→ **Exercise**
Restate the data below word for word, omitting pictures.

→ **Information provided**
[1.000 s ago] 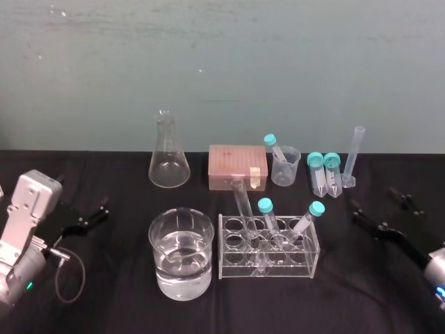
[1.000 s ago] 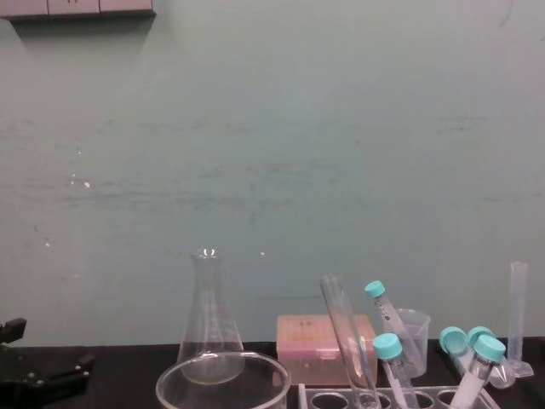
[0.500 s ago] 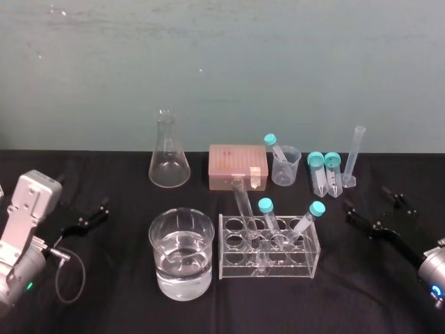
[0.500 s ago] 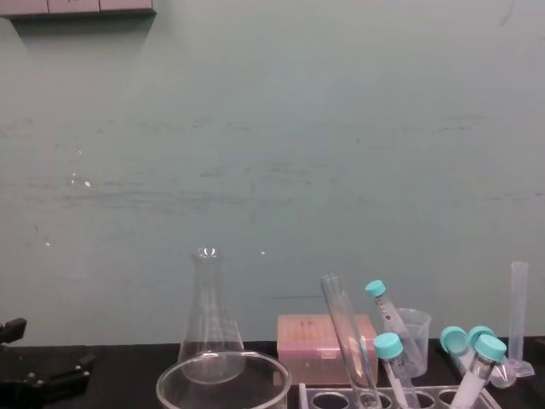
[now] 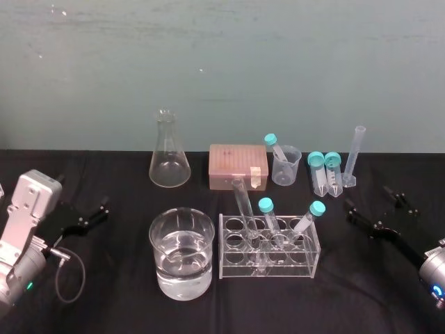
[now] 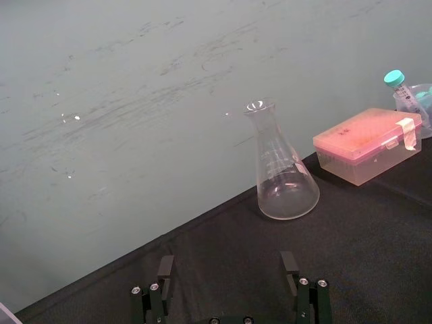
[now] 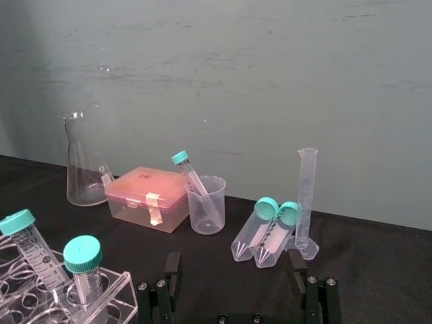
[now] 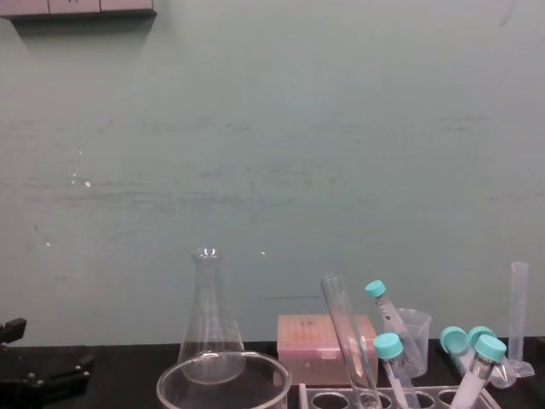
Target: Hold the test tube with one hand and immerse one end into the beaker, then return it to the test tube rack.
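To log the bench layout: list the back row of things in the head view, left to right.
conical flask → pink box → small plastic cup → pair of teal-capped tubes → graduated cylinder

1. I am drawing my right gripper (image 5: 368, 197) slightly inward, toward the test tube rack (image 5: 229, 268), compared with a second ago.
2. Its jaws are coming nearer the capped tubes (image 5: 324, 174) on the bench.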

→ **Reply**
[1.000 s ago] 
[1.000 s ago] 
[0.500 s ago] 
[0.500 s ago] 
[now] 
[now] 
[now] 
[now] 
Target: Hold the test tube with one hand and immerse one end into the beaker, then return it to the test tube rack.
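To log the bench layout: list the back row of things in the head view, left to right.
conical flask → pink box → small plastic cup → pair of teal-capped tubes → graduated cylinder

1. I am drawing my right gripper (image 5: 368, 197) slightly inward, toward the test tube rack (image 5: 229, 268), compared with a second ago.
2. Its jaws are coming nearer the capped tubes (image 5: 324, 174) on the bench.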

No other output is needed; the exercise is complete.